Barbara Mandrell & the Mandrell Sisters was an American variety show starring American country artist Barbara Mandrell, along with her sisters Irlene Mandrell and Louise Mandrell. The show ran for two seasons on the NBC network between November 1980 and June 1982. The program mixed both music and comedy sketches. The siblings often engaged in sketches involving their family relationship. The music of the show featured the sisters singing and playing a variety of musical instruments. Guest performers were also a part of every show. The show ended its run after Mandrell decided to step away due to the constant workload.

Background
Barbara Mandrell was considered by writers to be one of country music's most successful music artists during the late 1970s and early 1980s. She had a series of number one and top ten country singles, many of which crossed over onto the pop charts. During this period, Mandrell also became known for her high production concert shows that often included costume changes and choreography. Her performance style attracted the attention of NBC producer Marty Krofft, who offered Mandrell her own television show. She originally turned down his offer. "My father was in agreement with me, I would never do a network television show. We thought that was sudden death to a recording artist," she later told The Tennessean. However, she ultimately accepted the role after multiple offers.

Format
The program was hosted by Barbara Mandrell, along with her younger sisters Irlene and Louise. It was co-produced by Sid and Marty Krofft, along with Ernest Chambers and Frank Peppiatt. It was directed by Bob Henry and Jack Regas. Music for the variety show was arranged by the Dennis McCarthy Orchestra and Mandrell's touring band The Do Rites. It ran on the NBC network weekly for a total of 60 minutes for two seasons. A total of 36 episodes were aired. The show was filmed at a studio in Los Angeles, California. The show originally aired on Tuesday nights on the NBC network but was adjusted to Saturday nights until February 1982. That year, the show was moved back to the network's Tuesday night lineup before being moved back to Saturday nights for the final two months of its run.
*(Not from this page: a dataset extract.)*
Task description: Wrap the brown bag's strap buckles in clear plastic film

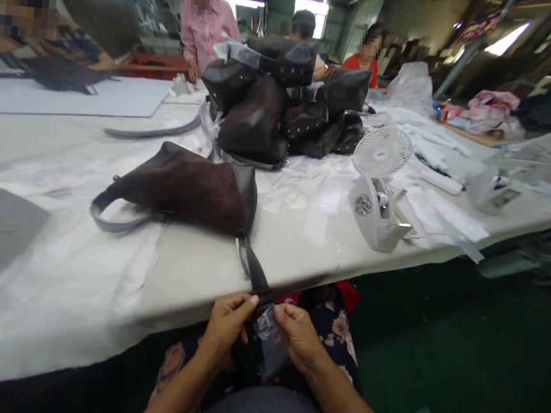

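A dark brown handbag (pixel 194 190) with black ends lies on its side on the white-covered table, its looped handle toward the left. From its right end a dark strap (pixel 256 269) hangs over the table's front edge, down to my hands. My left hand (pixel 229 321) pinches the strap's lower end between thumb and fingers. On the other side, my right hand (pixel 297 334) is closed at the same end, by a small clear plastic bag (pixel 271 341) that hangs between my hands. The exact fold of plastic and strap is blurred.
A heap of similar dark handbags (pixel 265 109) stands at the back. To the right are a white fan (pixel 381 153), a tape dispenser (pixel 375 218) and white wrapping sheets (pixel 435 143). A grey strap (pixel 156 132) lies behind the bag. Several people stand across the table.
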A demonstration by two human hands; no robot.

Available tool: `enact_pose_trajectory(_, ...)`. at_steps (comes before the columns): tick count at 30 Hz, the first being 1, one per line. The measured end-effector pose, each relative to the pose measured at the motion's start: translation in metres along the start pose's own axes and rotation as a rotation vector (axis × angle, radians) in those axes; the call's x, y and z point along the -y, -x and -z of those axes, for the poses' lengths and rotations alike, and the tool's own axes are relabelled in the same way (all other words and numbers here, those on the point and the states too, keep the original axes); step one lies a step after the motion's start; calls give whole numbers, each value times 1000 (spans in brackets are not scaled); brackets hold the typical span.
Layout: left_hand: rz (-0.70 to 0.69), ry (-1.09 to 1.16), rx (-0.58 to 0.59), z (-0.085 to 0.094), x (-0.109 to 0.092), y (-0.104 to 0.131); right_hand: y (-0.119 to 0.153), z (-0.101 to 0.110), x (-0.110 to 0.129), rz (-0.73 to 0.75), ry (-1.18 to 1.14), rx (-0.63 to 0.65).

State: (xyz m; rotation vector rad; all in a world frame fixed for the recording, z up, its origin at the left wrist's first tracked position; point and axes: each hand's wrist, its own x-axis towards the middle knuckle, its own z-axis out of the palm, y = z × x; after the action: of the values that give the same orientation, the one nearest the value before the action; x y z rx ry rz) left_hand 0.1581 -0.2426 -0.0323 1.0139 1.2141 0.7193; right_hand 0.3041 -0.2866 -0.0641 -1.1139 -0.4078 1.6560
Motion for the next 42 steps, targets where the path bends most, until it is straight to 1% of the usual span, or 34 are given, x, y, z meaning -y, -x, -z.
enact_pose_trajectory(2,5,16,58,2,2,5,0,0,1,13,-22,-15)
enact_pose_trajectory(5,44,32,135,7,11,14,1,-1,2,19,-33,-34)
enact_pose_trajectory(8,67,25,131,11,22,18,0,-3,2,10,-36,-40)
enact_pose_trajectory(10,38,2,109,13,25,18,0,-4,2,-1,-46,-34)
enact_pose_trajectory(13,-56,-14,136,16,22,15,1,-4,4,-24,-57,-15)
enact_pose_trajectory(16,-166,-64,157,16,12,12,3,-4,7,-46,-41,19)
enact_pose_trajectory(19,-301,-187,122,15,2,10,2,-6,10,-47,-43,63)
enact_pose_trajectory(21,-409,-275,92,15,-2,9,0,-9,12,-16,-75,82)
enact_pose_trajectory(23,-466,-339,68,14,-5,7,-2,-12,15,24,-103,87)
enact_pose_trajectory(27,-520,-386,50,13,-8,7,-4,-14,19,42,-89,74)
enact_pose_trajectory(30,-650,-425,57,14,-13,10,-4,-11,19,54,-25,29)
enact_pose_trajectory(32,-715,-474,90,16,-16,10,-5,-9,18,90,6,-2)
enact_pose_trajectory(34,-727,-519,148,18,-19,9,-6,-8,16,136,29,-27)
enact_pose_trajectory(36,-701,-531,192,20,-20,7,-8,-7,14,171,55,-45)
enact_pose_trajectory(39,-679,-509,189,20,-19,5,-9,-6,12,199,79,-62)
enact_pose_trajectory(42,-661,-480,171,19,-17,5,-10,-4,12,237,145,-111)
Barbara Mandrell & the Mandrell Sisters mixed both music and comedy sketches. The comedy sketches were often built around the relationship of the Mandrell sisters. The siblings were described as "engaging in a certain amount of tongue-in-cheek sibling rivalry", according to writers Tim Brooks and Earle Marsh. The also observed that Barbara was portrayed as the "serious, pushy sister", while Irlene was portrayed as "the sexy, vain one". The show also centered around music.

The program often showcased the sisters' musician skills on multiple instruments. Barbara was often seen playing the banjo, steel guitar, piano and saxophone. Sister Louise was shown playing the banjo and fiddle. Irlene was routinely featured playing the drums. The show also included guests performers that ranged in style and genre. Among their featured guests were Ray Charles, Bob Hope, and Glen Campbell. The program often ended with a traditional medley of gospel music.

Cancellation
Although the show was planning to continue on the NBC network, Mandrell chose to leave the program after only two seasons. The demand of keeping both a singing and television career drove Mandrell towards exhaustion. "The one and only reason I will not is because I was under severe strain in my throat ... The hours -- some days 14 and some days 16 -- were unbelievable," she explained in 1982. The strain of Mandrell's voice prompted her to take shots cortisone so she could tape the program. Doctors convinced her to quit, stating that it would cause permanent vocal damage. At the time of the show's cancellation, the program was said to have attracted 40 million viewers.

In 2007, the show was offered in a DVD format and was sold under the title Best of Barbara Mandrell and the Mandrell Sisters Show.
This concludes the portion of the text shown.